(Records from a dataset)
┌────────

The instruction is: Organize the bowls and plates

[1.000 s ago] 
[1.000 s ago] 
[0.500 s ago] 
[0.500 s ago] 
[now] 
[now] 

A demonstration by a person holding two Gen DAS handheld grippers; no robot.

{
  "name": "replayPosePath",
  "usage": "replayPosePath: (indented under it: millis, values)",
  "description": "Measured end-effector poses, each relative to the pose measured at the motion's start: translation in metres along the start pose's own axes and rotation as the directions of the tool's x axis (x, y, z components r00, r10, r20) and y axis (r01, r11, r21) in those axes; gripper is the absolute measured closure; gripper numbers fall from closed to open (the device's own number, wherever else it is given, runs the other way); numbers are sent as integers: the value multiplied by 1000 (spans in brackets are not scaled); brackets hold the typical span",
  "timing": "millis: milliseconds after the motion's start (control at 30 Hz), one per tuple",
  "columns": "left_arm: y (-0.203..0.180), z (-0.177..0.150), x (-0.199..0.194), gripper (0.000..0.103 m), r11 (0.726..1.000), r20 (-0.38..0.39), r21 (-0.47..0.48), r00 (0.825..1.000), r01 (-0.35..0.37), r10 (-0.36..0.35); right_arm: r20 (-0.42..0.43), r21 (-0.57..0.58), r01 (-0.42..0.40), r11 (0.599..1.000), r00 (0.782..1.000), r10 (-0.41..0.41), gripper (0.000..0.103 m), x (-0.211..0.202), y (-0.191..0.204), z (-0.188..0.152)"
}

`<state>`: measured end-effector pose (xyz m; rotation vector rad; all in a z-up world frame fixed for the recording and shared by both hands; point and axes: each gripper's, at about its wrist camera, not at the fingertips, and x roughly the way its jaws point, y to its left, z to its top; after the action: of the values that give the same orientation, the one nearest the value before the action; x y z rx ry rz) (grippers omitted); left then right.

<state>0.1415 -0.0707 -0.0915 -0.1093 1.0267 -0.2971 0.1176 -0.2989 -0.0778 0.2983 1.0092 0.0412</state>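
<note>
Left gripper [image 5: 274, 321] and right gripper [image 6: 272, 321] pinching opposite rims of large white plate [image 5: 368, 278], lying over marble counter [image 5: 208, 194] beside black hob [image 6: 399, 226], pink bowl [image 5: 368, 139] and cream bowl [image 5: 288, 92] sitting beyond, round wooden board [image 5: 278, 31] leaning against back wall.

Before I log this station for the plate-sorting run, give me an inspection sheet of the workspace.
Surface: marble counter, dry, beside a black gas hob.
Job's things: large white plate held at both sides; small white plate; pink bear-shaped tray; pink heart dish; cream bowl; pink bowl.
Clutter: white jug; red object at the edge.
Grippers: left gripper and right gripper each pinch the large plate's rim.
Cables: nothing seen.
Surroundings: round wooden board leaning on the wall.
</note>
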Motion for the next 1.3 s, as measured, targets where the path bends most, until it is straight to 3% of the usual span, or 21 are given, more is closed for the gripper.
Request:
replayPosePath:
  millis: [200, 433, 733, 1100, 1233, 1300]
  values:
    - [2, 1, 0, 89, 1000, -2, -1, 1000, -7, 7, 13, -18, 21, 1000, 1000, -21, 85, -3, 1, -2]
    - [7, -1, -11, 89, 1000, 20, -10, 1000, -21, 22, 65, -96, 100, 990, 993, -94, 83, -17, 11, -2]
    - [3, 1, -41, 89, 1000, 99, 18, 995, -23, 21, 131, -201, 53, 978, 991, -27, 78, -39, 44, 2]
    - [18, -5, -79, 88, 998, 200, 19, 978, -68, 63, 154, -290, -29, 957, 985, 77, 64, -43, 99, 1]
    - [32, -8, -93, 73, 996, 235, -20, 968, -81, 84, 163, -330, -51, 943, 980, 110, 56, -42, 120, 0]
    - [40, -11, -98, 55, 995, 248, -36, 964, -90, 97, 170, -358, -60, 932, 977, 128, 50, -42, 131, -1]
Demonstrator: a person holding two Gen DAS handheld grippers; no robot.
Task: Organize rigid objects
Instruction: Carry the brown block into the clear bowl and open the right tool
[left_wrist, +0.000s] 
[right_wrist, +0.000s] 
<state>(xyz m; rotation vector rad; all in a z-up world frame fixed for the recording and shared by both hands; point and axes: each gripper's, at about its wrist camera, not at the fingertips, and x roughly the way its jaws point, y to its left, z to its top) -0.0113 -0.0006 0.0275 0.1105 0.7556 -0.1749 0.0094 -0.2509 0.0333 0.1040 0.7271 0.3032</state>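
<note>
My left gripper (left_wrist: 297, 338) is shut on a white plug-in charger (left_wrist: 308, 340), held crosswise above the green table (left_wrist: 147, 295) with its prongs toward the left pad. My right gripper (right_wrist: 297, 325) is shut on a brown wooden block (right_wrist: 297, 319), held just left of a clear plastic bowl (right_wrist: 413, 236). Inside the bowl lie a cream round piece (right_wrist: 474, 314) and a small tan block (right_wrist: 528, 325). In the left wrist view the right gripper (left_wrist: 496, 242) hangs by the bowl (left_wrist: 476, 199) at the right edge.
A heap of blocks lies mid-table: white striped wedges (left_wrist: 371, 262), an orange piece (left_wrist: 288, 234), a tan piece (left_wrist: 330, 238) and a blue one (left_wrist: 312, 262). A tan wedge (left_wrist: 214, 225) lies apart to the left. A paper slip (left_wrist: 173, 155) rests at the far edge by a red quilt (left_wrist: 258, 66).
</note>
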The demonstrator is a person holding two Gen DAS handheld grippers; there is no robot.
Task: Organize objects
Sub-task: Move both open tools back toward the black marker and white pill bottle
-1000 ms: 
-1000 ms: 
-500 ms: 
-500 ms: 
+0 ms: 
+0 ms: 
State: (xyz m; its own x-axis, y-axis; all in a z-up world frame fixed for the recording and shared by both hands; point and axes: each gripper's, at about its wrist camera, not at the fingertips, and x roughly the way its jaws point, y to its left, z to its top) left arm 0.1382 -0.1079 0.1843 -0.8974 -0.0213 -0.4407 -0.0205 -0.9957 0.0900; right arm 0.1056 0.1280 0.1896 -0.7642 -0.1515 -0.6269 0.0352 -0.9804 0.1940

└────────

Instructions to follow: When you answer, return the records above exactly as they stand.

Exercise response:
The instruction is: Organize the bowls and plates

[1.000 s ago] 
[1.000 s ago] 
[0.500 s ago] 
[0.500 s ago] 
[now] 
[now] 

A demonstration by a person holding two Gen DAS handheld grippers; no robot.

{
  "name": "replayPosePath",
  "usage": "replayPosePath: (indented under it: millis, values)",
  "description": "Measured end-effector poses, each relative to the pose measured at the motion's start: translation in metres along the start pose's own axes and rotation as the directions of the tool's x axis (x, y, z components r00, r10, r20) and y axis (r01, r11, r21) in those axes; gripper is the absolute measured closure; gripper numbers fall from closed to open (the device's own number, wherever else it is given, runs the other way); numbers are sent as integers: the value multiplied by 1000 (spans in brackets are not scaled); brackets hold the typical span",
  "timing": "millis: milliseconds after the motion's start (control at 30 Hz), one per tuple",
  "columns": "left_arm: y (-0.203..0.180), z (-0.177..0.150), x (-0.199..0.194), gripper (0.000..0.103 m), r11 (0.726..1.000), r20 (-0.38..0.39), r21 (-0.47..0.48), r00 (0.825..1.000), r01 (-0.35..0.37), r10 (-0.36..0.35); right_arm: r20 (-0.42..0.43), r21 (-0.57..0.58), r01 (-0.42..0.40), r11 (0.599..1.000), r00 (0.782..1.000), r10 (-0.41..0.41), gripper (0.000..0.103 m), x (-0.211..0.202), y (-0.191..0.204), z (-0.188..0.152)"
}

`<state>`: measured end-effector pose (xyz m; rotation vector rad; all in a z-up world frame fixed for the recording and shared by both hands; point and axes: each gripper's, at about its wrist camera, not at the fingertips, and x roughly the way its jaws point, y to its left, z to its top; after the action: of the values that give the same orientation, the one nearest the value before the action; x y z rx ry rz) (grippers omitted); left then right.

<state>0.1415 -0.0707 -0.0915 -0.1093 1.0267 -0.2971 0.1176 -0.2989 -0.0778 0.2983 1.0092 0.0412</state>
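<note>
Left gripper [image 5: 274, 321] and right gripper [image 6: 272, 321] pinching opposite rims of large white plate [image 5: 368, 278], lying over marble counter [image 5: 208, 194] beside black hob [image 6: 399, 226], pink bowl [image 5: 368, 139] and cream bowl [image 5: 288, 92] sitting beyond, round wooden board [image 5: 278, 31] leaning against back wall.

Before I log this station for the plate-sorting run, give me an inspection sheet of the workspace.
Surface: marble counter, dry, beside a black gas hob.
Job's things: large white plate held at both sides; small white plate; pink bear-shaped tray; pink heart dish; cream bowl; pink bowl.
Clutter: white jug; red object at the edge.
Grippers: left gripper and right gripper each pinch the large plate's rim.
Cables: nothing seen.
Surroundings: round wooden board leaning on the wall.
</note>
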Motion for the next 1.3 s, as measured, targets where the path bends most, until it is straight to 3% of the usual span, or 21 are given, more is closed for the gripper.
Request:
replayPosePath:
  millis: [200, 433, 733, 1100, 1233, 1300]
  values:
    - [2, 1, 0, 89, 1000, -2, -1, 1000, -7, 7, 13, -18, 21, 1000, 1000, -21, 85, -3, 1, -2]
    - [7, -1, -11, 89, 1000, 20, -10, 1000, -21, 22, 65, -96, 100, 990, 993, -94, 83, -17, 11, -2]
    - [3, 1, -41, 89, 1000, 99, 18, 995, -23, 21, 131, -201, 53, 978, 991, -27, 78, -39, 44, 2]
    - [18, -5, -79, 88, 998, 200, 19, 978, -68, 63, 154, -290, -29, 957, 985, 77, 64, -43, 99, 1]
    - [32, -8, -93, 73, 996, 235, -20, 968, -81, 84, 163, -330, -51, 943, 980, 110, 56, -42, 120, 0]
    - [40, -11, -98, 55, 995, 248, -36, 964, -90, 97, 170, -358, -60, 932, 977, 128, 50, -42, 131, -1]
Demonstrator: a person holding two Gen DAS handheld grippers; no robot.
Task: Organize rigid objects
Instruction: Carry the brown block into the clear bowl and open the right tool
[left_wrist, +0.000s] 
[right_wrist, +0.000s] 
<state>(xyz m; rotation vector rad; all in a z-up world frame fixed for the recording and shared by both hands; point and axes: each gripper's, at about its wrist camera, not at the fingertips, and x roughly the way its jaws point, y to its left, z to its top) -0.0113 -0.0006 0.0275 0.1105 0.7556 -0.1749 0.0094 -0.2509 0.0333 0.1040 0.7271 0.3032</state>
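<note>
My left gripper (left_wrist: 297, 338) is shut on a white plug-in charger (left_wrist: 308, 340), held crosswise above the green table (left_wrist: 147, 295) with its prongs toward the left pad. My right gripper (right_wrist: 297, 325) is shut on a brown wooden block (right_wrist: 297, 319), held just left of a clear plastic bowl (right_wrist: 413, 236). Inside the bowl lie a cream round piece (right_wrist: 474, 314) and a small tan block (right_wrist: 528, 325). In the left wrist view the right gripper (left_wrist: 496, 242) hangs by the bowl (left_wrist: 476, 199) at the right edge.
A heap of blocks lies mid-table: white striped wedges (left_wrist: 371, 262), an orange piece (left_wrist: 288, 234), a tan piece (left_wrist: 330, 238) and a blue one (left_wrist: 312, 262). A tan wedge (left_wrist: 214, 225) lies apart to the left. A paper slip (left_wrist: 173, 155) rests at the far edge by a red quilt (left_wrist: 258, 66).
</note>
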The demonstrator is a person holding two Gen DAS handheld grippers; there is no robot.
Task: Organize objects
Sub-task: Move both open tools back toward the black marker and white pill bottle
-1000 ms: 
-1000 ms: 
-500 ms: 
-500 ms: 
+0 ms: 
+0 ms: 
State: (xyz m; its own x-axis, y-axis; all in a z-up world frame fixed for the recording and shared by both hands; point and axes: each gripper's, at about its wrist camera, not at the fingertips, and x roughly the way its jaws point, y to its left, z to its top) left arm 0.1382 -0.1079 0.1843 -0.8974 -0.0213 -0.4407 -0.0205 -0.9957 0.0900; right arm 0.1056 0.1280 0.1896 -0.7642 -0.1515 -0.6269 0.0352 -0.9804 0.1940

The answer is complete.